Dzi Croquettes, o filme, tateia a superfície do turbilhão de conceitos possíveis, o zilhão de teses já ditas ou por se dizer. Mas apesar da previsibilidade é redimido pelo amor, substrato que fazia o grupo girar. Não apenas de Tatiana, filha de Américo Issa – cenógrafo do grupo – e que aproveita o gancho em termos de linguagem cinematográfica, colocando-se como tópico das entrevistas e narradora ocasional, misturada às imagens de sua infância. Amor também nutrido por aqueles que, com o distanciamento do tempo, tentam elaborar o que viram do grupo: As Frenéticas, as atrizes Marília Pêra, Betty Faria, Norma Bengell, as divas Elke Maravilha e Liza Minelli, Ney Matogrosso, Aderbal Freire Filho, Nelson Motta, César Camargo Mariano, tantos. Em alguns destes, o fogo explode, se transforma em suor e lágrimas, agrega entusiasmo à fragilidade narrativa do documentário.

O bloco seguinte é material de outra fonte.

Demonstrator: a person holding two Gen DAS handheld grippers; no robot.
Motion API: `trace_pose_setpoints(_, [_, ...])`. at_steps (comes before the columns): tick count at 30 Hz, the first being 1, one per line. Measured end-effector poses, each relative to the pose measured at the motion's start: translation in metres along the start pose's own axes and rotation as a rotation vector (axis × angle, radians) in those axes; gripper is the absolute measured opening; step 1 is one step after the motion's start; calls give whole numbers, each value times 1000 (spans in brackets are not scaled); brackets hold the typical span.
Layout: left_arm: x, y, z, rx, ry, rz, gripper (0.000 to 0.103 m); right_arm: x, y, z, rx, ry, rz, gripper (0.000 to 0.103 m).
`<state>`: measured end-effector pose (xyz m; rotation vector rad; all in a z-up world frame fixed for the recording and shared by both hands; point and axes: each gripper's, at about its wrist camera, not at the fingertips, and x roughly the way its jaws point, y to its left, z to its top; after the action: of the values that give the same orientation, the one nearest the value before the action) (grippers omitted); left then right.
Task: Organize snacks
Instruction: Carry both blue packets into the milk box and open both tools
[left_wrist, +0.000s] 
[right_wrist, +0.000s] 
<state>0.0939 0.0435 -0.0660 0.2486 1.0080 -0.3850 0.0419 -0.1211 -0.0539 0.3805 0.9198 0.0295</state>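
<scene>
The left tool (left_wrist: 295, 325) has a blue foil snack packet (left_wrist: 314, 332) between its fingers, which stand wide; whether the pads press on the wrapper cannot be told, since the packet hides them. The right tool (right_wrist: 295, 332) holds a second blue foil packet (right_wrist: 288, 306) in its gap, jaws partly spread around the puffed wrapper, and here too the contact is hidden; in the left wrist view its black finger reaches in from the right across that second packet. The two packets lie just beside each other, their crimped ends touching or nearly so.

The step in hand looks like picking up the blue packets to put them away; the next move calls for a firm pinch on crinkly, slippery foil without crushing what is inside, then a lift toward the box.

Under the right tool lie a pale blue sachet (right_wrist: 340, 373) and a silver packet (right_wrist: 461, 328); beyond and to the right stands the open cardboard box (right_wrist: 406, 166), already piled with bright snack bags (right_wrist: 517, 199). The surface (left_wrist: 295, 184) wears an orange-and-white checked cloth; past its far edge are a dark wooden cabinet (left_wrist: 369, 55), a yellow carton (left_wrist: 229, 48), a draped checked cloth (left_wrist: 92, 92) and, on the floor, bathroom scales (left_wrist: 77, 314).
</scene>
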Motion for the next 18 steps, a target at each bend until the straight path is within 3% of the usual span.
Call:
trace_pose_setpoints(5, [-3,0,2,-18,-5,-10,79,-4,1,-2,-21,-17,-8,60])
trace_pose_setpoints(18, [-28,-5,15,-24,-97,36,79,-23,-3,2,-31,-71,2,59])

Dos integrantes originais (Wagner Ribeiro, Lennie Dale, Cláudio Gaya, Cláudio Tovar, Paulette, Ciro Barcelos, Bayard Tonelli, Roberto Rodrigues, Carlinhos Machado, Bene, Eloy, Reginaldo e Rogerio de Poly), quatro sobreviveram (Tovar, Barcelos, Tonelly e Rogério). Depoimentos destes últimos são conjugados com imagens de dois dínamos: Lennie Dale e Wagner Ribeiro, mentores do espírito dzi. Em Lennie, estava a fúria. Egresso da Broadway – importado por Carlos Machado – cantou bossa nova no timbre meio Johnny Hartman, dilapidou o Beco das Garrafas, ensinou a Elis Regina os gestos largos do “Arrastão” que mostrou no Festival Excelsior de 1965. Em Wagner, a abordagem filosófica que fingia não sê-la – apesar de sê-la de fato. Lirismo articulado, pensado, que colocou em palavras o mote de que “somos de carne, como croquetes”. Apesar de supostamente remeter-se ao sexo físico, vibravam de sexo sensorial. Os pêlos bufando, gritando entre as maquiagens e os corpos masculinos: “Não somos homens, não somos mulheres. Somos gente, como vocês”, diria Lennie. Não à toa, momentos como o duo romântico com galalaus fortes – Lennie e Ciro, no bolero “Dois pra cá, dois pra lá” – atingem uma compreensão absurda sobre o relacionamento de desespero e melancolia, retratado na letra de Aldir Blanc.

Bem assim, o delírio setentista, em que o corpo servia à idéia – e não ao atual narcisismo chulé das academias –, explica a delícia de um grupo que tratou dos costumes bebendo de uma época de maior inteligência e menor diluição existencial. Período que desceu a um luto tremendo, ao caminhar para a histeria neoconservadora que suprimiu o desejo e determinou a imperiosidade de um gozo que nunca vem. A ditadura tecnocrata dos 1964-1985 – totem que vira e mexe toma conta do documentário – não é, portanto, o pano de fundo mais acertado. É tão somente o mais óbvio. Restringir-se a ele é imprimir um tom didático que não se sustenta. Isto porque, apesar das fronteiras fechadas, do regime de exceção, já circulava no Brasil a inquietação de século XX, fosse ela publicada pela Editora Civilização Brasileira, fosse ela projetada nas salas de cinema, de aula, de teatro, nos chopes ideologicamente marcados pelo ôba-ôba marcusiano ou pelo combate planejado. Les Dzi deixam claro este geist fundamental.

É de se notar que a geração que em 2009 colocou o grupo nas telas passou por outro processo de formação, principalmente midiático. Tatiana Issa atuou em novelas e petardos como O Guarani (1996). Raphael Alvarez encarnou Cecéu, galã infantil de A Gata Comeu (1985), novela de Ivani Ribeiro para qual todos os pimpolhos corriam depois das aulas no colégio. Ambos estréiam agora na direção de longa-metragem; ambos ouvem o ruído dos tamancos de plataforma e se encaminham a eles, um tanto naïfs, mas protegidos pela solidez das croquettes, típicos exemplos de baby-boomers. O fato é que se deve aproveitar o lançamento do documentário para reavivar-se a franquia dziesca. Torço febrilmente por livro cuidadoso de fotos, como registro de bordo do espetáculo visual. Biografia também é, obviamente, de bom grado. Mas, atenção: tudo concebido com o devido apuro que lhes é pertinente. De outro modo não é possível, meu bem.